Bruce Sterling wrote that our current civilisation would be best described as ‘Man, the Rubbish Maker’ if we were to be judged by our efforts that will best survive the passage of time. Paleontologists have found flint-knapping workshops more than two million years old that have out-lasted any record of the speech, culture or beliefs of the craftsmen that laboured in them. Pollution and waste is not consumed and hence tends to persist while useful things wear out. In a short story called ‘Daughters of the Moon’ published in 1968 as part of his third collection of Cosmicomics, Italo Calvino describes a world in which cars wear out more quickly than the soles of your shoes. He goes on to describe a region where the road petered out in a hilly area created by ‘the layers of things that had been thrown away: everything that the consumerist city expelled once it had quickly used it up so it could immediately enjoy the pleasure of handling new things’. Calvino was imagining a future world but we are rapidly approaching his vision, or perhaps we are already there. Our junk, rubbish, and trash, is a form of entropy – an increase in the level of disorder created by the processes that provide our man-made lifestyle and required as a consequence of the second law of thermodynamics [see my post ‘Unavoidable junk‘ published on January 14th, 2013]. And ‘entropy requires no maintenance’, to quote Sterling, so much of our rubbish will still be here long after we have disappeared.

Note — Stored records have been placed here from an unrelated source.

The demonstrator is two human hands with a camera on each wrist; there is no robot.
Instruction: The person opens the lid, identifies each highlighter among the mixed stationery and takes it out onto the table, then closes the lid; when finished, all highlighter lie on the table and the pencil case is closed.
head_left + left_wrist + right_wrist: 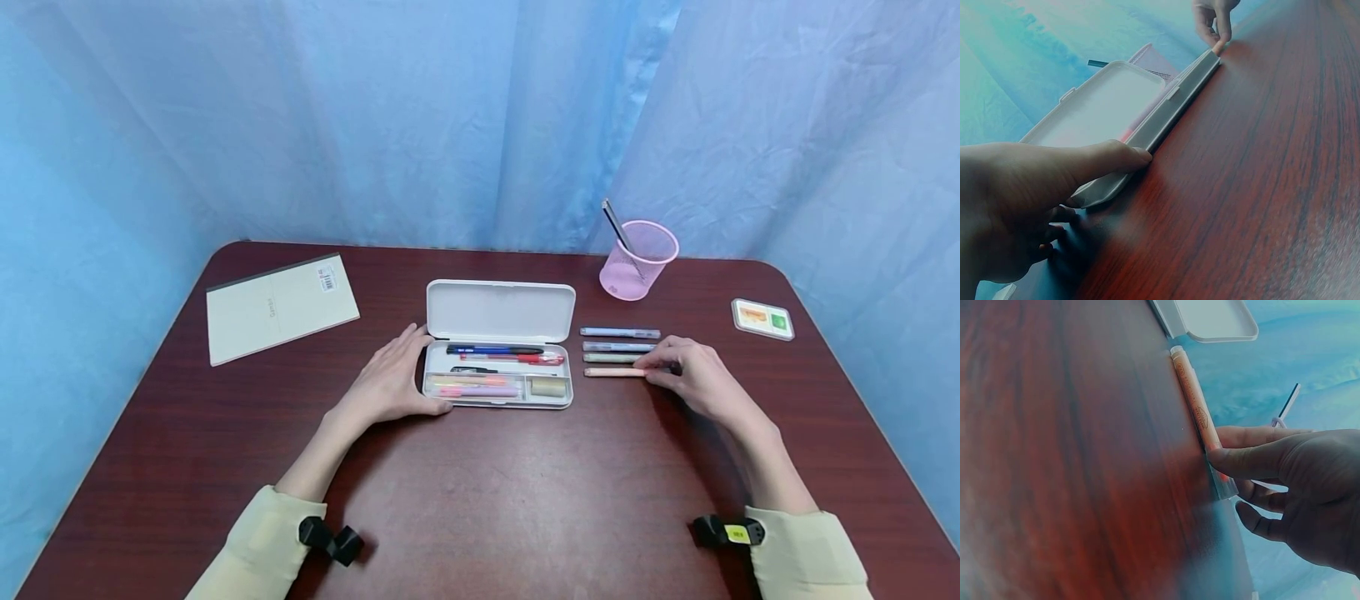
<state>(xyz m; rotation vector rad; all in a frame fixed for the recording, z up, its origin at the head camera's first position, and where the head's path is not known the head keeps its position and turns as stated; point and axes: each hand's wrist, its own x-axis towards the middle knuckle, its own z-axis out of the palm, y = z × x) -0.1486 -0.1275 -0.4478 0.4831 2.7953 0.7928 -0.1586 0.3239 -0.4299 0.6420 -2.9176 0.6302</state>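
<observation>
An open white pencil case (501, 310) stands mid-table, its lid tilted back. My left hand (390, 375) holds the case's left end, thumb at the front edge and fingers around the back corner. Inside lie a blue pen (491, 350), a red pen (517, 359), a black-capped pen (474, 370), pink and orange markers (480, 391) and a beige block (548, 387). Right of the case, my right hand (693, 375) pinches the clear-capped end of a peach marker (1192, 394) between thumb and fingers. Behind it lie a grey-green marker (609, 358) and two blue markers (620, 332), roughly parallel.
A pink mesh pen cup (626, 275) holding a dark pen (617, 223) stands at the back right. Farther right lies a small clear case (762, 319) with orange and green inside. A cream notebook (281, 312) lies at the left. Blue curtains (450, 125) hang behind the table.
</observation>
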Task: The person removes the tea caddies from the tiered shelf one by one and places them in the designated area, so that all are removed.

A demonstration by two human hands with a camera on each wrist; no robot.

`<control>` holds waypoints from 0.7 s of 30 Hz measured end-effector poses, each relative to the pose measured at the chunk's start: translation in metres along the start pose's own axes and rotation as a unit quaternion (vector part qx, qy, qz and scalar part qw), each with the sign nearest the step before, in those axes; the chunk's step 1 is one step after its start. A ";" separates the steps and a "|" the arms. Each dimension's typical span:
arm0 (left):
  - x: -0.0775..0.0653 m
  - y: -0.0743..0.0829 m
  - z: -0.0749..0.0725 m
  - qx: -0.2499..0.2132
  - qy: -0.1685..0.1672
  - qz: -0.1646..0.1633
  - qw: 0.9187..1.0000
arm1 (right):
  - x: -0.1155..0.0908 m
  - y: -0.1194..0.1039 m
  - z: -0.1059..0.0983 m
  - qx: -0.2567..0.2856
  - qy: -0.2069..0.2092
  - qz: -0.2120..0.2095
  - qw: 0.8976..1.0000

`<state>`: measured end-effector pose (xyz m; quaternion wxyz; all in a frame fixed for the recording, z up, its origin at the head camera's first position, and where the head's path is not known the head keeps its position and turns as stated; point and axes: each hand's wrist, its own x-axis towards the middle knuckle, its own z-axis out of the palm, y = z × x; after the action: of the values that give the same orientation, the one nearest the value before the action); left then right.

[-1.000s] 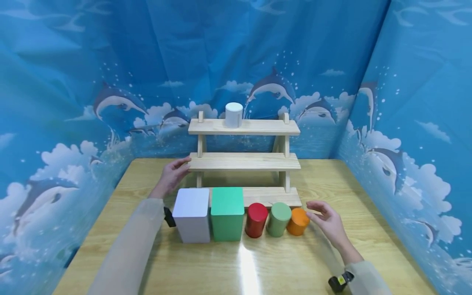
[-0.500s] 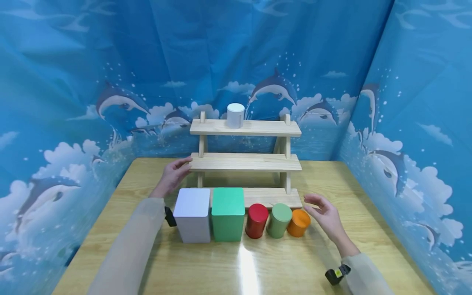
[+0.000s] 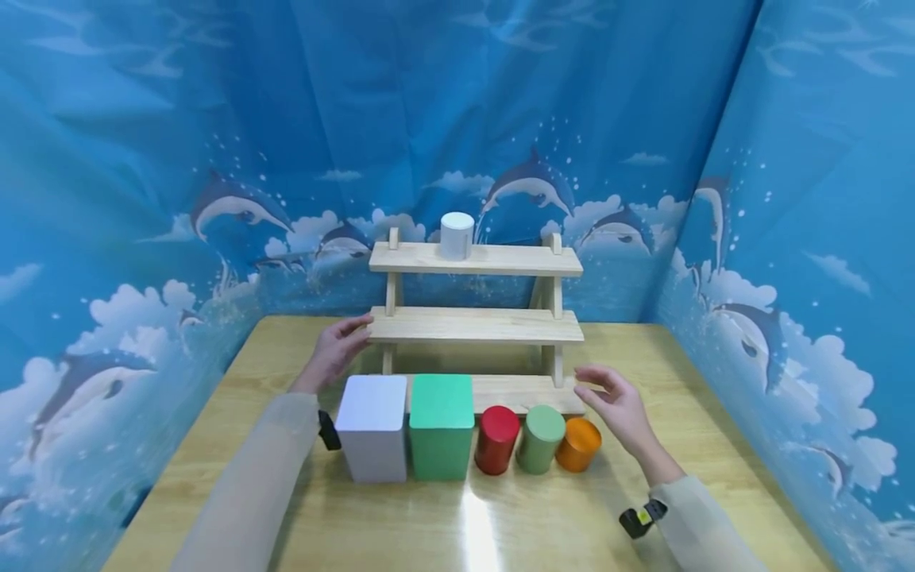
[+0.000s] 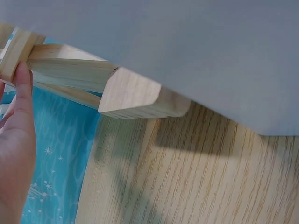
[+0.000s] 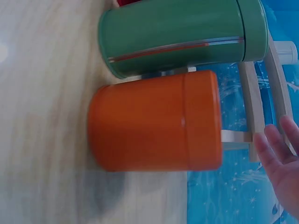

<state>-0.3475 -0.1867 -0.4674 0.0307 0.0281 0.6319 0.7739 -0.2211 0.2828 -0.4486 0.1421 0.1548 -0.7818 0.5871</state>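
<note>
A three-tier wooden display stand (image 3: 475,324) stands on the table. My left hand (image 3: 332,349) grips the left end of its middle shelf; in the left wrist view, the fingers (image 4: 22,100) lie against the shelf end. At the lowest shelf's right end is my right hand (image 3: 616,405), fingers apart and loosely bent, holding nothing. Whether it touches the shelf I cannot tell. Just in front of that hand stands a short orange tin (image 3: 579,445), large in the right wrist view. Up on the top shelf, left of centre, sits a white tin (image 3: 457,237).
In a row before the stand are a white box (image 3: 371,429), a green box (image 3: 441,429), a red tin (image 3: 496,439) and a light green tin (image 3: 540,439). They partly hide the lowest shelf. A blue dolphin-print curtain (image 3: 322,119) surrounds the table (image 3: 400,524).
My right hand has moved left and slightly up, from beside the orange tin to the lowest shelf's right end. The left hand keeps its hold. The head view has tilted slightly.
</note>
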 end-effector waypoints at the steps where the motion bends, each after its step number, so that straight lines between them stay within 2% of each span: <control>1: 0.000 0.000 0.000 0.000 0.000 0.000 1.000 | 0.001 -0.001 0.001 -0.002 -0.001 0.002 1.000; 5: -0.002 0.001 0.000 0.002 -0.001 0.002 1.000 | 0.009 -0.009 0.005 -0.002 -0.003 0.003 1.000; 15: -0.001 0.000 -0.001 0.008 -0.006 -0.002 1.000 | 0.031 -0.053 0.023 -0.019 -0.021 -0.002 1.000; 19: -0.003 0.003 0.001 0.012 -0.007 -0.006 1.000 | 0.041 -0.059 0.027 -0.001 -0.033 -0.007 0.999; 21: -0.003 0.003 0.001 0.014 -0.007 -0.006 1.000 | 0.047 -0.053 0.029 0.008 -0.030 -0.015 0.999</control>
<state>-0.3442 -0.1862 -0.4640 0.0394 0.0296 0.6427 0.7645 -0.2440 0.2374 -0.3912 0.1259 0.1848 -0.7789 0.5860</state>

If we want to avoid Calvino’s vision of cities surrounded by layers of discarded things, then we have to learn to love old but serviceable belongings. They are good enough and will suffice. If they break then we should have them repaired, preferably locally in order to stimulate our economy and reduce our ecological footprint rather than replacing them with something made abroad. This will require engineers to think more about repairs when designing artefacts and consumers to learn to appreciate the patina of age and usage as a virtue, something of beauty.
Sources:
Bruce Sterling, Shaping Things, Boston: MIT Press, 2005.
Italo Calvino, The Complete Cosmicomics, London: Penguin Books, 2002.
Edwin Heathcote, Make and Mend, Financial Times, 30/31 March, 2013.